__The problem__: Scan the entries for lines containing the string "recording". Reply with how many there are, and nothing else.

++++++

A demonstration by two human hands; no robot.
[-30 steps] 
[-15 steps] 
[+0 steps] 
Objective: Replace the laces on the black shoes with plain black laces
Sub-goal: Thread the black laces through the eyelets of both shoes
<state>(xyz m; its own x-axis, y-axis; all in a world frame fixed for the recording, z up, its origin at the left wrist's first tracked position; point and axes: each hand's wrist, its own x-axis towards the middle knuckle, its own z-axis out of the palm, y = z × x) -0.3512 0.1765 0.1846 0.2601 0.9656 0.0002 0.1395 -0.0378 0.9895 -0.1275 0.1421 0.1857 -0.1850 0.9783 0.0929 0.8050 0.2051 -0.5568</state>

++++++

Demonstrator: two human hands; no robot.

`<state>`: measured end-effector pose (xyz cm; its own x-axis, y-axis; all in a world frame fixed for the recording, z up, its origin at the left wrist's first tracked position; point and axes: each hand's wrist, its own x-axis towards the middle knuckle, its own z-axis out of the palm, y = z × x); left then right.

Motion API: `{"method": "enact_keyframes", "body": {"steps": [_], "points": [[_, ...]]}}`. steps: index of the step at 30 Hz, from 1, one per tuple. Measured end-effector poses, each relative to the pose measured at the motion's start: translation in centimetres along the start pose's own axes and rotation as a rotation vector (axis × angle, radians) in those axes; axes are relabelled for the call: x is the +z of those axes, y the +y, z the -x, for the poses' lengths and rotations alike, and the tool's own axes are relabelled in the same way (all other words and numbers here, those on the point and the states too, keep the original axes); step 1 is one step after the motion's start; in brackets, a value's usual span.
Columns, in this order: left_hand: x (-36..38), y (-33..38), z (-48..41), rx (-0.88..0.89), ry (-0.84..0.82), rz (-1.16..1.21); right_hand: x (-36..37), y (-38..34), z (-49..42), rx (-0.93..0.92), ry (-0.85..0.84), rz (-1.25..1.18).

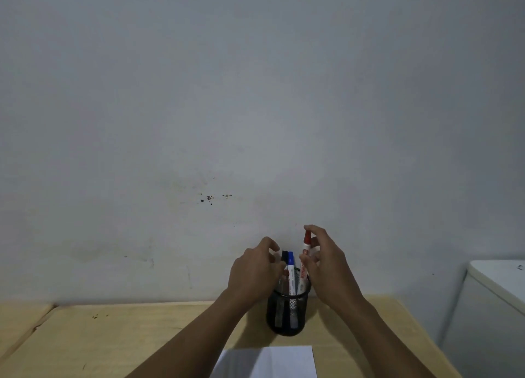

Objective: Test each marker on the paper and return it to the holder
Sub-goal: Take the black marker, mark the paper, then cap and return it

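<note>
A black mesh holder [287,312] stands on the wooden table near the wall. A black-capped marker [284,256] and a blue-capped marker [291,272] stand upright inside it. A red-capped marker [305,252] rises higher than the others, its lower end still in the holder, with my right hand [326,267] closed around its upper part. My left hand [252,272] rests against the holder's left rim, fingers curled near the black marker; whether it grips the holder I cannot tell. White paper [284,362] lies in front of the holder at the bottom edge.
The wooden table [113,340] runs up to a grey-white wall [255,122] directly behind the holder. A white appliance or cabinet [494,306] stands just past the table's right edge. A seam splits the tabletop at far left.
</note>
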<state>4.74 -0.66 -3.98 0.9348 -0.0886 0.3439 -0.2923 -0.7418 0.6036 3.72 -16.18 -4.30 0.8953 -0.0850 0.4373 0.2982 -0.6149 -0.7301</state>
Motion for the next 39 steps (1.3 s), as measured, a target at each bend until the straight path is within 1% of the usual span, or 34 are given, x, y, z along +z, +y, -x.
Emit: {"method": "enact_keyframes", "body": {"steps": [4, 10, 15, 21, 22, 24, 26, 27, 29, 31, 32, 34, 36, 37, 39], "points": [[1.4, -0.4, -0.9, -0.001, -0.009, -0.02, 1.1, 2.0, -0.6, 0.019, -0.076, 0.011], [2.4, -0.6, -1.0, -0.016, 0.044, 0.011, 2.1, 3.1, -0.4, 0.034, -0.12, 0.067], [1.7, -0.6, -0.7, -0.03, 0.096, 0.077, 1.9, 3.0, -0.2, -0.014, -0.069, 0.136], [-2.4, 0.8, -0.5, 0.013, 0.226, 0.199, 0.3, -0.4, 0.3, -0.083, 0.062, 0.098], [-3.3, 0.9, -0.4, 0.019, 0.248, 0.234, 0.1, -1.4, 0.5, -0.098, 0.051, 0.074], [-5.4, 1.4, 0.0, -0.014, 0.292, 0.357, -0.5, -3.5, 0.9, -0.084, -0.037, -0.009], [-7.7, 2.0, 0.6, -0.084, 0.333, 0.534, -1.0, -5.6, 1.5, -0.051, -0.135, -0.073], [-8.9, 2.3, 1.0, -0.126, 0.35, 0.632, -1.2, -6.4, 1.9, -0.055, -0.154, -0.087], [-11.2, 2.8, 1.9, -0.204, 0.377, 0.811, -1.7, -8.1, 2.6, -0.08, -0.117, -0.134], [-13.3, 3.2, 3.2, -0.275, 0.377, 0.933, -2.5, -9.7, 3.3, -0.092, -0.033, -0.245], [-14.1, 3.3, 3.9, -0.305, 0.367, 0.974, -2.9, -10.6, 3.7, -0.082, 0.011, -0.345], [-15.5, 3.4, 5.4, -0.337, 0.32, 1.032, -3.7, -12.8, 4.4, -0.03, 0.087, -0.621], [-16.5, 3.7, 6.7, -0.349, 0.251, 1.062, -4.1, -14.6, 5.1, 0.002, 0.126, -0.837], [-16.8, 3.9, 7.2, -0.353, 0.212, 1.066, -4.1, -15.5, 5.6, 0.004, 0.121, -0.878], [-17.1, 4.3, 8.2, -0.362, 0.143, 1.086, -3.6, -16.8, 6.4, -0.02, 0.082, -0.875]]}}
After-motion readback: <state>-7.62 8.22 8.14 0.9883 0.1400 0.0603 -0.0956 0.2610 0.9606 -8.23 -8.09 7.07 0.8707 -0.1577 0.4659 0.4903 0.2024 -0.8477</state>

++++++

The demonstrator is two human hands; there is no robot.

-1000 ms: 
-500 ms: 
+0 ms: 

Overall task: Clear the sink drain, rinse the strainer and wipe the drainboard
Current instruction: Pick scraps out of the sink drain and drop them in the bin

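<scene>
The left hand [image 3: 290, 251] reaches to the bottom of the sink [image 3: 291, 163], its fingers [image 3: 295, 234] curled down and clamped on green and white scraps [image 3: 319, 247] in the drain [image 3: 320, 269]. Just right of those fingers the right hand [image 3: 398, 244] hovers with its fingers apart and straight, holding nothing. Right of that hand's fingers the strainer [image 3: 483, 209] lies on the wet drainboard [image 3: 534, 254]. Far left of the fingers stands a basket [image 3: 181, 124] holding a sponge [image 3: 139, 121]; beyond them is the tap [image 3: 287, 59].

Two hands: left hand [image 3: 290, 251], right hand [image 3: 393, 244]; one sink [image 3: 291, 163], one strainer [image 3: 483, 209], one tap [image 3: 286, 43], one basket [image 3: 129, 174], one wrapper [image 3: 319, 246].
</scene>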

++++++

__Exercise response__: 2